Ein spannender Ansatz ist die Idee der Co-Finanzierung (bzw. cofunding): Die privaten Gelder auf Crowdfunding-Plattformen werden von öffentlichen Förderinstitutionen gespiegelt (Bsp. 50% der Budgets von Crowdfundern, 50% von der Kulturförderung) oder ergänzt. Diese Kooperationsmodelle können für die öffentliche Kultur- und Wirtschaftsförderung insbesondere im regionalen Raum ein innovativer Ansatz sein, hält Lutz Gärtner von der Initiative Kultur- und Kreativwirtschaft vom Bundeswirtschaftsministerium fest. Die Vorteile dieser Kooperationsmodelle zwischen privater und öffentlicher Förderung liegen auf der Hand: Kulturförderung wird insgesamt transparenter und Entscheidungen werden legitimiert, indem die Auswahl der Projekte vom Publikum und Kulturschaffenden gemeinsam gesteuert wird und nicht nur kulturelle Eliten entscheiden, welche Projekte förderungswürdig sind und welche nicht. Die Kulturförderung ist somit nicht mehr losgelöst vom Publikum, sondern die Nachfrage nach kulturellen Angeboten kann direkt abgebildet werden. Damit kann der Ausfall von sinnloser Förderung minimiert werden. Ein weiteres Argument für solche Kooperationsmodelle ist der finanzielle Aspekt: Da wir nicht davon ausgehen können, dass die öffentlichen Zuwendungen für Kultur in den nächsten Jahren steigen werden, sollte es Aufgabe der Politik sein das private Fördern von Kultur voranzutreiben. Indem öffentliche Institutionen aktiv auf Crowdfunding-Plattformen fördern und präsent sind, werden nicht nur private Gelder für Kultur mobilisiert, sondern gleichzeitig wird dem Thema die notwendige Aufmerksamkeit und öffentliche Wertschätzung gegeben. Damit einher geht, dass Förderinstitutionen mit der Community interagieren können und gemeinschaftlich fördern, jedoch werden sie dabei nicht mehr die traditionell gewohnte Kontroll- und Kommunikationshoheit besitzen.

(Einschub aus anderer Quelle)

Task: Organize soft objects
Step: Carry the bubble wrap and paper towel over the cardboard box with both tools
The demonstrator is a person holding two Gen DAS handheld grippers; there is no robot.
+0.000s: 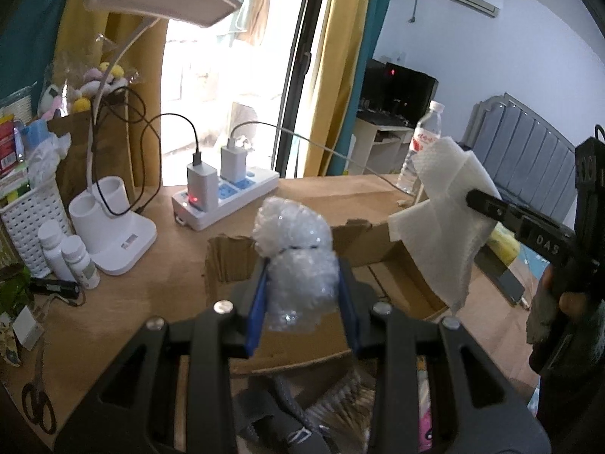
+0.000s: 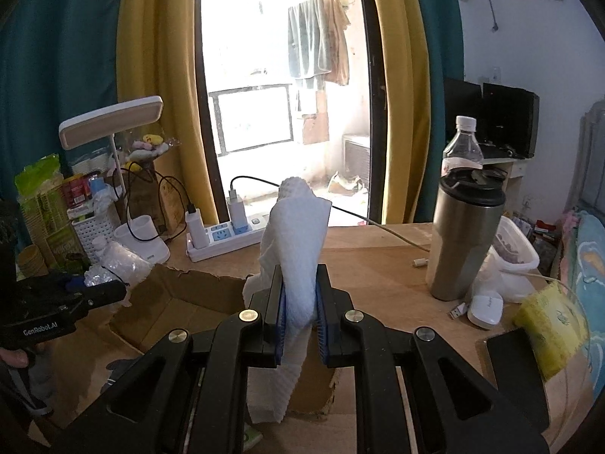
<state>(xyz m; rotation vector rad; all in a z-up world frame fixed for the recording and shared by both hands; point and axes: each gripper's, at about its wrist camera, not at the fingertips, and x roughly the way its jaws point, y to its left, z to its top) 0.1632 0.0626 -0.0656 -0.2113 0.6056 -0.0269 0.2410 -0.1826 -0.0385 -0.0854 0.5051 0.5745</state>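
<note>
Cardboard box, torn-edged and open-topped, lies just below and ahead of both sets of jaws. Paper towel hangs clamped between the closed jaws of the right gripper, its tail drooping beneath them. Bubble wrap sits squeezed between the jaws of the left gripper. Judged step: carrying both to the box. Next move requires positioning over the opening, then releasing.

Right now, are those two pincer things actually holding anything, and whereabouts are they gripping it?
Yes. The left gripper squeezes a wad of bubble wrap around its lower half. The right gripper pinches a white paper towel near its middle.
</note>
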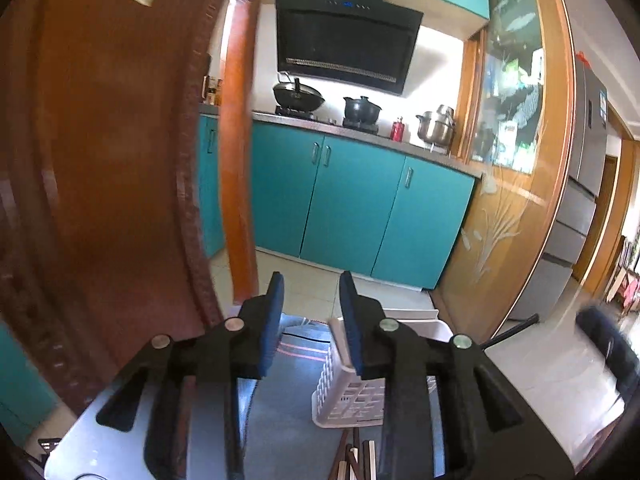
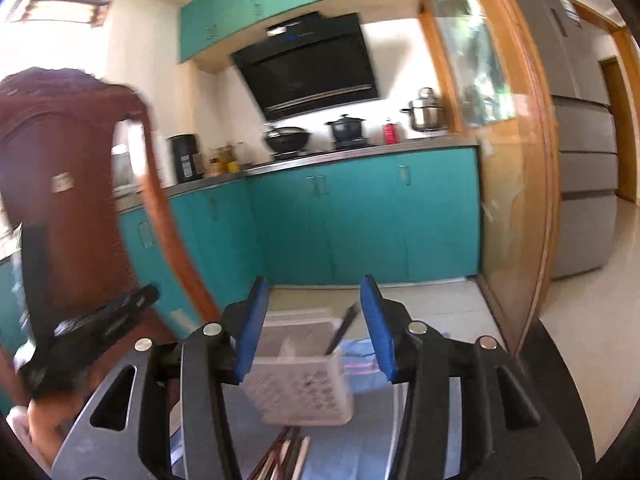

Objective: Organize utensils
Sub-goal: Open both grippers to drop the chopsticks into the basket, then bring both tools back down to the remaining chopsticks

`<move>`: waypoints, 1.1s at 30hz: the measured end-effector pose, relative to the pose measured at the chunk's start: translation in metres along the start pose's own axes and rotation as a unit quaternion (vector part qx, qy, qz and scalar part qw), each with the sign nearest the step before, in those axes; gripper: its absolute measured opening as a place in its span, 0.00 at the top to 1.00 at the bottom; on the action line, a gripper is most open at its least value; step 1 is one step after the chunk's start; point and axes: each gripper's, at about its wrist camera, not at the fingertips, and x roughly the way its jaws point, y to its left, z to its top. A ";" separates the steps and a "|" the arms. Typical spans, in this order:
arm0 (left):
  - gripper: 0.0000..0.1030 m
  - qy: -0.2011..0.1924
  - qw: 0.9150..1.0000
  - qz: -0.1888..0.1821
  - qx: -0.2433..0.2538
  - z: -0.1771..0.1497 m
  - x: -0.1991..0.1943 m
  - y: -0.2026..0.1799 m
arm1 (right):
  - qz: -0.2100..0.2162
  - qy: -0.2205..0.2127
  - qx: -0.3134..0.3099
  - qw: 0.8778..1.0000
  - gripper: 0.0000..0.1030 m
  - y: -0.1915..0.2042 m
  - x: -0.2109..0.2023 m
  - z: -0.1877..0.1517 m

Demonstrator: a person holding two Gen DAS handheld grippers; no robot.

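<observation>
Teal kitchen cabinets (image 1: 352, 196) run along the far wall under a grey counter carrying a black wok (image 1: 298, 96), a dark pot (image 1: 362, 109), a red bottle (image 1: 397, 129) and a steel pot (image 1: 436, 126), with a black range hood (image 1: 344, 40) above them. Nearer the cameras, a table with a blue-grey cloth (image 1: 288, 412) holds a white perforated utensil basket (image 1: 348, 392), the landmark for everything else.

Just in front of the basket, at the lower edge of both views, lies a bundle of chopsticks (image 2: 286, 460), brown and pale, touching or nearly touching the basket's near wall. One dark stick (image 2: 340, 332) stands tilted inside the basket, leaning toward its right side.

A dark wooden chair back (image 1: 120, 160) rises to the left of the basket. The left gripper (image 1: 311, 320) hovers above and in front of the basket, its blue pads narrowly apart with nothing between them. The right gripper (image 2: 314, 328) hangs over the basket too, its pads set moderately wide and gripping nothing; the right wrist view is blurred.
</observation>
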 end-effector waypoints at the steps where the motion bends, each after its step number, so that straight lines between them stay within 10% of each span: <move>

Angesichts der schwierigen Situation der öffentlichen Kulturförderung, sollte es im Sinne der Politik sein, Crowdfunding als Instrument der privaten Förderung voranzutreiben. Tanja Mühlhans ist der Meinung, dass es entscheidend ist, dass die öffentlichen Stellen Beratungskapazitäten zu diesem Thema aufbauen. Damit Crowdfunding nicht nur in der Nische bleibt und sich Kultur- und Kreativschaffende gegenseitig unterstützen, sind insbesondere öffentliche Institutionen  und die Massenmedien mit ihrem Zugang zu den Bürgern gefragt, das Thema auch in der breiten Masse bekannt und verständlich zu machen.